-- THE TASK --
Count the lines containing "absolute" in the entries underneath, and state that count without anything else.

-- RECORD EXCERPTS --
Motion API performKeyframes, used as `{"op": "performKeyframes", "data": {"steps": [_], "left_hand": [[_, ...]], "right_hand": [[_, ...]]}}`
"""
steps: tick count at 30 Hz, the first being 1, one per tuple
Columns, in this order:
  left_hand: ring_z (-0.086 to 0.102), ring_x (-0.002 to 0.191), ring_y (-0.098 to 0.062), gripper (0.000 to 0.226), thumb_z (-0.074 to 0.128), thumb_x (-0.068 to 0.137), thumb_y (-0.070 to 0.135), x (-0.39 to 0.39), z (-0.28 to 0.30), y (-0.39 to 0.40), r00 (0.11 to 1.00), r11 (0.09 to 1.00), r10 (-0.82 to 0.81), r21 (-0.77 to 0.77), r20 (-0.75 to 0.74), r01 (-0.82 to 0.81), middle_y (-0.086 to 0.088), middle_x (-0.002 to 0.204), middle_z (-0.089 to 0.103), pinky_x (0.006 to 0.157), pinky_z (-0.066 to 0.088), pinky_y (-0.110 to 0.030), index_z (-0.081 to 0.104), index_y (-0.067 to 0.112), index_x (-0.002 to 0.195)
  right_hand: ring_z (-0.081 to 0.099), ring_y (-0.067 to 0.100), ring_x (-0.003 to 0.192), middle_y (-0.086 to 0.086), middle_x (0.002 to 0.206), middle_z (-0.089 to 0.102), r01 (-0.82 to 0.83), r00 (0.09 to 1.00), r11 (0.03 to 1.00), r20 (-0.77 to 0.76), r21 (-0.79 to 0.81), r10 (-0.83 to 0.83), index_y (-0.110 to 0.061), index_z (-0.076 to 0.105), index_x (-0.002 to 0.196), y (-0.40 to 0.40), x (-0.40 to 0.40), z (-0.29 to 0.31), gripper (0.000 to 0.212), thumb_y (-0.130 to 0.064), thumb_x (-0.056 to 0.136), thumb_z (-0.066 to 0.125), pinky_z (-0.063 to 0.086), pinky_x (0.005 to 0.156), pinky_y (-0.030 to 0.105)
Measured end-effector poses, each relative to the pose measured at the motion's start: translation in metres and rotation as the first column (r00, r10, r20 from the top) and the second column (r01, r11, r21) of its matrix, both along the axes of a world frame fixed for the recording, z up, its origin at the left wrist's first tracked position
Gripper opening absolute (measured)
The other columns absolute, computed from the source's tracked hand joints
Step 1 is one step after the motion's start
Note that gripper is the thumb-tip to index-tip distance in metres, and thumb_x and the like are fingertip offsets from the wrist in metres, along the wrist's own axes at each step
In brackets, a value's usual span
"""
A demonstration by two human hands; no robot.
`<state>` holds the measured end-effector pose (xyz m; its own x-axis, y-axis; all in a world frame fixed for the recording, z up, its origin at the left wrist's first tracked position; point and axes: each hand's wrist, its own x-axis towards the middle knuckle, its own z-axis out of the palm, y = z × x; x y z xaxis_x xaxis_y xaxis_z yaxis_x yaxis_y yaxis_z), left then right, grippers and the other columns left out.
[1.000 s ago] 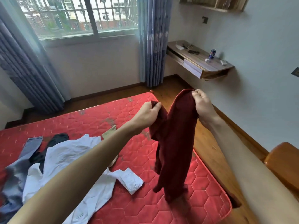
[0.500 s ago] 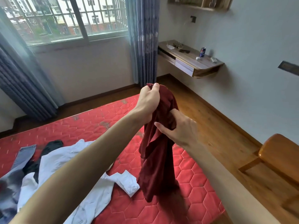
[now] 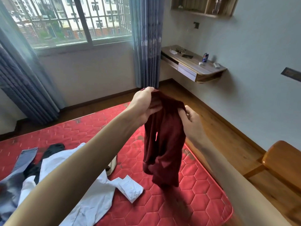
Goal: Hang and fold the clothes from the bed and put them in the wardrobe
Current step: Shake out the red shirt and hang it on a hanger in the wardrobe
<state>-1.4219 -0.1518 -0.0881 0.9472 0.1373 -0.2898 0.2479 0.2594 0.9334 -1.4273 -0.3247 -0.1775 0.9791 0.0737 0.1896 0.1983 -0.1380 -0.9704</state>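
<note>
A dark red garment (image 3: 164,144) hangs bunched in the air above the right part of the red quilted mattress (image 3: 195,193). My left hand (image 3: 145,106) grips its top edge from the left, fingers curled over the cloth. My right hand (image 3: 190,121) pinches the top edge on the right side, a little lower. On the mattress at the left lie a white shirt (image 3: 91,193), a grey-blue pair of trousers (image 3: 19,170) and a black garment (image 3: 48,154), partly covered by my left forearm.
A wooden chair (image 3: 283,162) stands at the right on the wood floor. A wall-mounted desk (image 3: 195,66) with a can and small items is in the far corner. Curtains (image 3: 146,43) flank a barred window behind the bed.
My right hand has shifted from the middle of the garment up to its top right edge. My left hand keeps its grip, and the garment now spreads slightly between both hands.
</note>
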Motion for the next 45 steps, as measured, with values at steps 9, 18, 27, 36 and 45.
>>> {"op": "performKeyframes", "data": {"steps": [9,18,27,36,45], "left_hand": [[0.076,0.075,-0.030,0.084,0.017,0.104,0.068,-0.011,-0.031,0.045,0.906,0.922,-0.213,0.232,-0.366,0.311,-0.025,0.100,0.078,0.060,0.059,-0.030,0.066,0.000,0.107],[0.064,0.087,-0.015,0.030,0.054,0.101,0.050,-0.018,-0.037,0.040,0.853,0.521,-0.347,0.836,0.391,-0.171,0.005,0.091,0.066,0.077,0.052,-0.038,0.060,0.020,0.102],[0.068,0.092,-0.016,0.019,0.063,0.096,0.024,-0.019,-0.070,0.010,0.691,0.456,-0.660,0.888,0.295,0.057,0.001,0.098,0.071,0.083,0.054,-0.046,0.063,0.014,0.112],[0.063,0.071,-0.022,0.018,0.049,0.107,0.031,-0.022,-0.049,0.008,0.696,0.314,-0.613,0.924,0.373,-0.219,0.003,0.078,0.066,0.067,0.050,-0.045,0.054,0.020,0.093],[0.061,0.066,-0.019,0.019,0.050,0.109,0.026,-0.019,-0.035,0.024,0.740,0.362,-0.510,0.890,0.439,-0.278,0.005,0.073,0.062,0.066,0.045,-0.037,0.057,0.017,0.094]], "right_hand": [[0.060,0.023,0.082,0.012,0.090,0.065,-0.283,0.934,0.958,-0.240,-0.047,0.264,0.009,0.068,0.106,-0.017,0.031,0.054,0.036,-0.024,0.107,0.056,0.050,0.071,0.026],[0.065,0.006,0.072,-0.003,0.078,0.071,-0.427,0.866,0.901,-0.320,-0.071,0.385,-0.019,0.077,0.083,-0.007,0.036,0.064,0.026,-0.021,0.104,0.062,0.052,0.067,0.018],[0.072,0.021,0.092,0.013,0.100,0.076,-0.506,0.806,0.861,-0.384,-0.054,0.450,-0.011,0.079,0.101,-0.027,0.024,0.068,0.022,-0.030,0.100,0.068,0.057,0.086,0.034],[0.066,0.002,0.086,-0.016,0.095,0.067,-0.172,0.944,0.695,0.085,-0.699,0.319,-0.030,0.060,0.117,-0.057,0.019,0.025,0.027,-0.024,0.095,0.074,0.052,0.077,0.022],[0.074,0.020,0.096,-0.003,0.105,0.078,0.108,0.964,0.706,0.247,-0.700,0.097,-0.030,0.066,0.128,-0.071,0.032,-0.031,0.025,-0.034,0.105,0.060,0.061,0.083,0.042]]}}
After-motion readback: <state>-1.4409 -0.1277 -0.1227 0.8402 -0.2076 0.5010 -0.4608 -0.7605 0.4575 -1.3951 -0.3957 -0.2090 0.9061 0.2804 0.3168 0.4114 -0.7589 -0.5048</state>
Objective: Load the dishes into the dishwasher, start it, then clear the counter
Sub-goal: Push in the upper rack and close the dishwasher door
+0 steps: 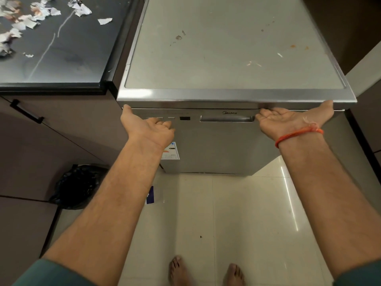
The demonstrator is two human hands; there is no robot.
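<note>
Glossy pale tile floor [237,213] is taking up the foreground, bare feet [206,272] standing on it; dark counter [61,58] is sitting left of the machine, torn paper scraps [26,17] lying strewn across it; black bin bag [80,186] is sitting on the floor by the cabinet, left of the left forearm; nothing is blocking the door. Dishwasher [216,145] is standing just beside the counter, stainless, door closed, top stained and speckled; front is facing the person, long axis running upright. Left hand [148,126] is pressing at the button panel, thumb up against the top edge, fingers loosely bent. Right hand [288,118] is turned palm-up at the door's upper right, fingers relaxed near the recessed handle [226,118], gripping nothing; orange thread [299,135] is circling that wrist.
</note>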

-- RESPONSE BOX --
2